Soren Kierkegaard, in his struggle to understand human existence, believed that time is a major factor for this understanding. As humans, we exist in time, and therefore it is an aspect of human nature, given that anything human entails human nature. The aim in this paper is to focus on the concept of "the eternal" and how it relates to the human being. In order to do this we will need to develop Kierkegaard's conception of the self, and the difference between spatialized time and life time.
In his book The Sickness Unto Death Kierkegaard defines the self as:.
"Man is spirit. But what is spirit? Spirit is the self. But what is the self? The self is a relation which relates itself to its own self, or it is that in the relation which relates itself to its own self; the self is not a relation, but that the relation relates itself to its own self. Man is a synthesis of the infinite and the finite, of the temporal and the eternal, of freedom and necessity, in short, a synthesis. A synthesis is a relation between two [components]. So regarded, man is not yet a self. In the relationship between two, the relation is the third as a negative unity, and the two relate themselves to the relation, and in the relation to the relation; such a relation is that between soul and body, when a man is determined as a soul. If on the contrary, the relation relates itself to its own self, the relation is then the positive third, and this is the self." (KPA. 87) .

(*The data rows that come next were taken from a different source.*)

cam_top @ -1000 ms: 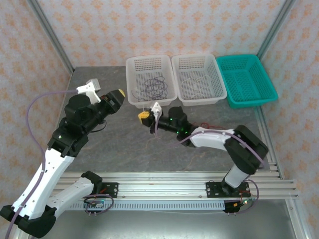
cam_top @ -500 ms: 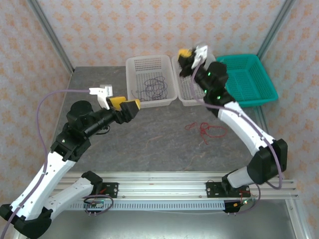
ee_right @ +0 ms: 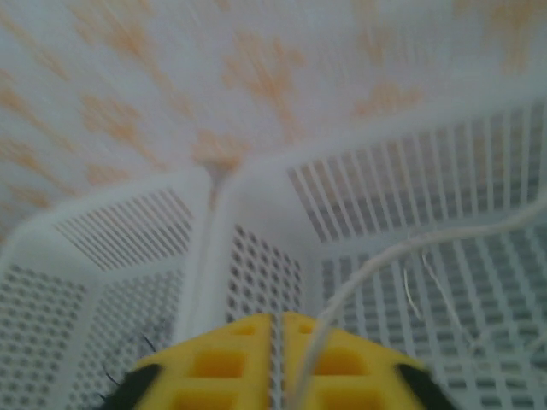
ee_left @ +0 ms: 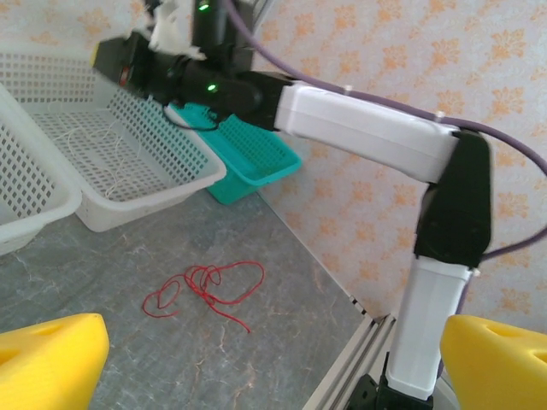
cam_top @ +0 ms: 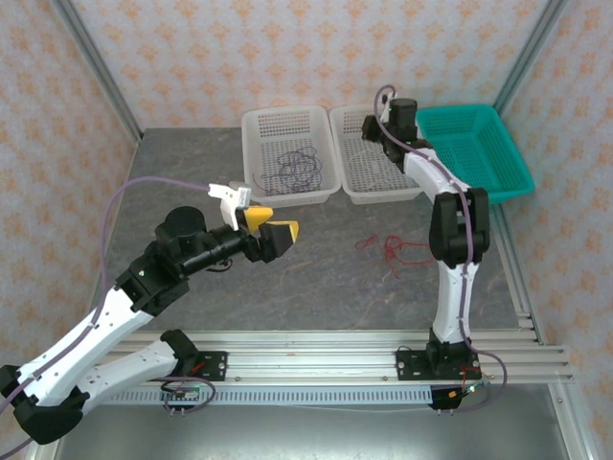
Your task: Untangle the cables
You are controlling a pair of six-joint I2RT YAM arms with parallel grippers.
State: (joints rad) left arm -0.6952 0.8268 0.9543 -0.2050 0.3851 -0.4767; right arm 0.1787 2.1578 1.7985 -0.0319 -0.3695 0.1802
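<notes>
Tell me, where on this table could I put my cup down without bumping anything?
Bare table lies to the left of the left white basket. Another patch runs between the red cable and the front rail. The middle is crowded: left gripper, red cable, right arm.

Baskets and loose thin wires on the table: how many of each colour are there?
White baskets: 2
Teal basket: 1
Dark wire: 1
White wire: 1
Red wire: 1
Total: 6
</notes>
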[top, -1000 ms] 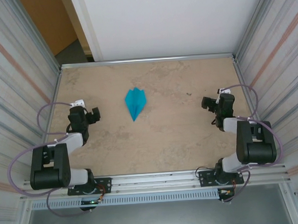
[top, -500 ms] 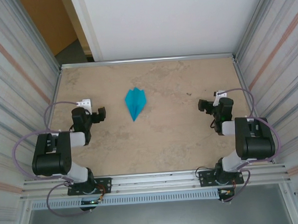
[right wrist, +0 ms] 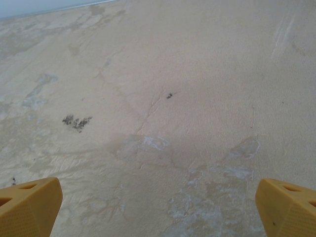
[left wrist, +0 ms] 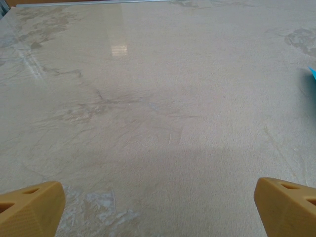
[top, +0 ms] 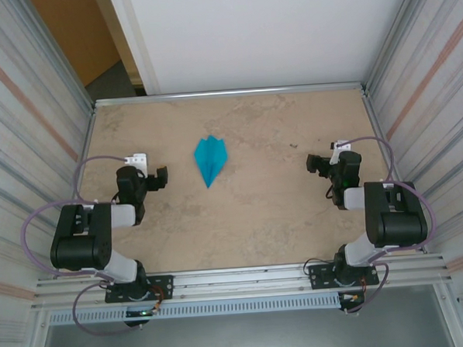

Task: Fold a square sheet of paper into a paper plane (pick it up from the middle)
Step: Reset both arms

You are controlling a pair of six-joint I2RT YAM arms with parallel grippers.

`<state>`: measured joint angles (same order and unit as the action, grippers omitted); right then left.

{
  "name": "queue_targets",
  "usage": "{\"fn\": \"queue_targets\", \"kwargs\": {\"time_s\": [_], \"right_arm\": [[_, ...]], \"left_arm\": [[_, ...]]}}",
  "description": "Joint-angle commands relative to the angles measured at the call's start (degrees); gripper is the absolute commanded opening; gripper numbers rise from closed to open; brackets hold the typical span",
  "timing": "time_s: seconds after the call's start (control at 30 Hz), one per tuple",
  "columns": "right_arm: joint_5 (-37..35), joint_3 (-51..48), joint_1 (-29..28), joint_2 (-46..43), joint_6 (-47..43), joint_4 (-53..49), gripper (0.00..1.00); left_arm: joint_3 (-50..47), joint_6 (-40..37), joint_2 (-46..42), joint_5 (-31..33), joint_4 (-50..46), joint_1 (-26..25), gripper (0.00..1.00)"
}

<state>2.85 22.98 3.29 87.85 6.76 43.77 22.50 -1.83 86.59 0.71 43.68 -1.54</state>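
Top external: the plane [top: 210, 159] lies on our desk [top: 257, 219].
Our left hand [top: 157, 178] and right hand [top: 316, 163] gape wide, empty.

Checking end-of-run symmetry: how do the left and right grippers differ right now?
The left gripper sits nearer the paper plane than the right gripper does. The left gripper's wrist view catches a teal edge of the plane at its right border, while the right gripper's looks onto stained table. Shared: both are open, empty and off the plane, one on each side of it.
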Motion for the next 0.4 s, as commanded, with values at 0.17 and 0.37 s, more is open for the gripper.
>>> {"fn": "queue_targets", "kwargs": {"time_s": [0.17,0.37], "right_arm": [[-1.00,0.75,-0.29,0.57,-1.68,1.46,0.99],[-0.96,0.60,-0.28,0.48,-1.68,1.53,0.99]], "left_arm": [[1.61,-1.46,0.57,0.91,1.02,-0.09,0.99],[1.49,-1.39,0.35,0.03,1.14,0.23,0.99]]}}
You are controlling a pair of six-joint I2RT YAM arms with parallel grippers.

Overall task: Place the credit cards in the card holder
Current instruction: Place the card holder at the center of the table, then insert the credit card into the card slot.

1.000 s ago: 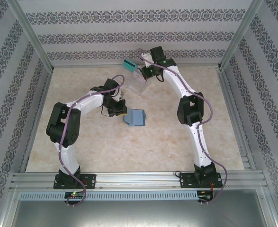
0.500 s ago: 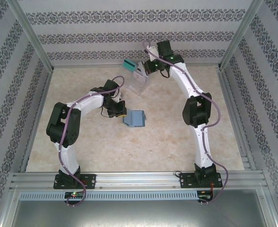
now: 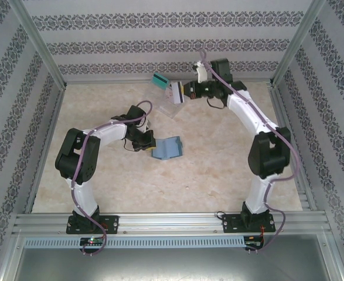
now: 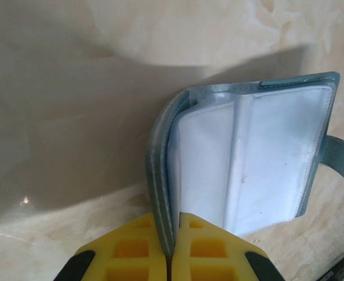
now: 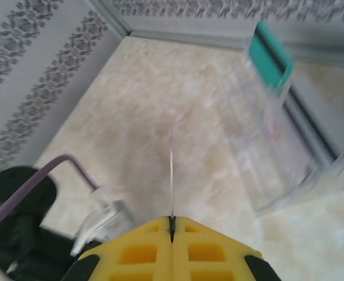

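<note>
The right gripper [image 5: 172,225], clamped on the edge of a pale credit card [image 3: 177,92] up at twelve o'clock, may let it swivel before reaching the card holder [image 4: 265,158] mid-table, whose cover the left gripper [image 4: 172,234] pinches tight at its nine o'clock and could lose under the push.

Top camera sits high behind both arm bases, tilted down over the whole beige marbled tabletop [image 3: 218,175] to the patterned back wall [image 3: 172,55]. Left wrist camera, just above the left gripper [image 4: 172,234], is pressed close to the open teal-blue folding card holder [image 4: 248,158], seen small mid-table from above. Right wrist camera, over the right gripper [image 5: 172,225], looks further off towards a wall corner, sharing the clear plastic tray [image 5: 265,146] with the overhead.
</note>
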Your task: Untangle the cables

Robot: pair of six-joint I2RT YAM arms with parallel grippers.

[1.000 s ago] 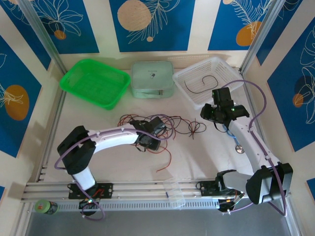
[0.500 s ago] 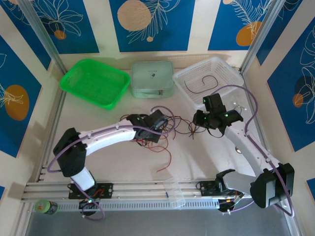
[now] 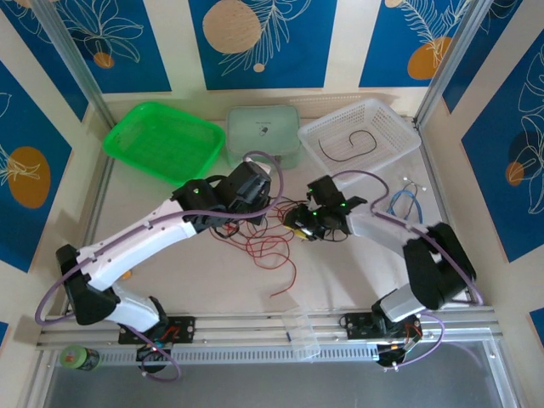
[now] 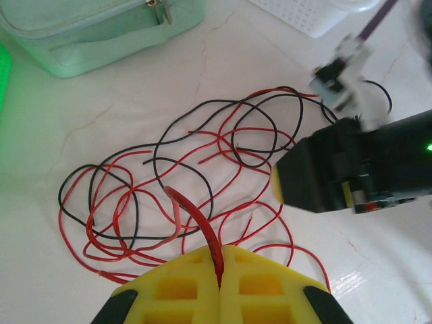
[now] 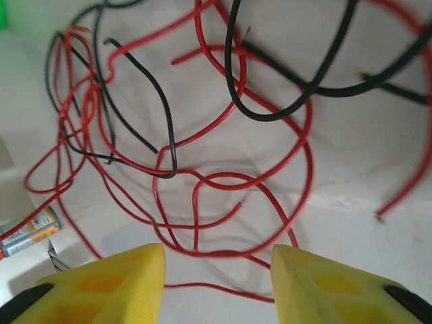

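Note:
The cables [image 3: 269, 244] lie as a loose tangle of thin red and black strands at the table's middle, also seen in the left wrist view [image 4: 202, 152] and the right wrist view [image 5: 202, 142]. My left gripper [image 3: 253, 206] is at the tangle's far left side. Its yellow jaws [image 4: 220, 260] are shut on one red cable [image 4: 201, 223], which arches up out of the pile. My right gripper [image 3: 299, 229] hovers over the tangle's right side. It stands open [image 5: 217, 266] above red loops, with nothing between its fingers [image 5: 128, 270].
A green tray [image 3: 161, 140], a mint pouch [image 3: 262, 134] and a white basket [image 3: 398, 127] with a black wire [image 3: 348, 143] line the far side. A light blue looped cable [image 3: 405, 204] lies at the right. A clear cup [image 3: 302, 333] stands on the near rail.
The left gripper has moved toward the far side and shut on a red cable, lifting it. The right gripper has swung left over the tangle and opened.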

There we have it, the self according to Kierkegaard. He is putting forth the idea that humans are a synthesis of various elements that when comprised make humans uniquely human. A synthesis, in its traditional sense, consists of a thesis and an antithesis that are brought together to form the synthesis. Hegel is credited with this traditional view, Kierkegaard points out that his third factor in the synthesis process is a negative one whereas Kierkegaard's is a positive one, "the relation is the positive third term the relation is the instant in which spirit relates to the synthesis first by reflecting it, second by bringing it to consciousness, and third by actualizing it in existence.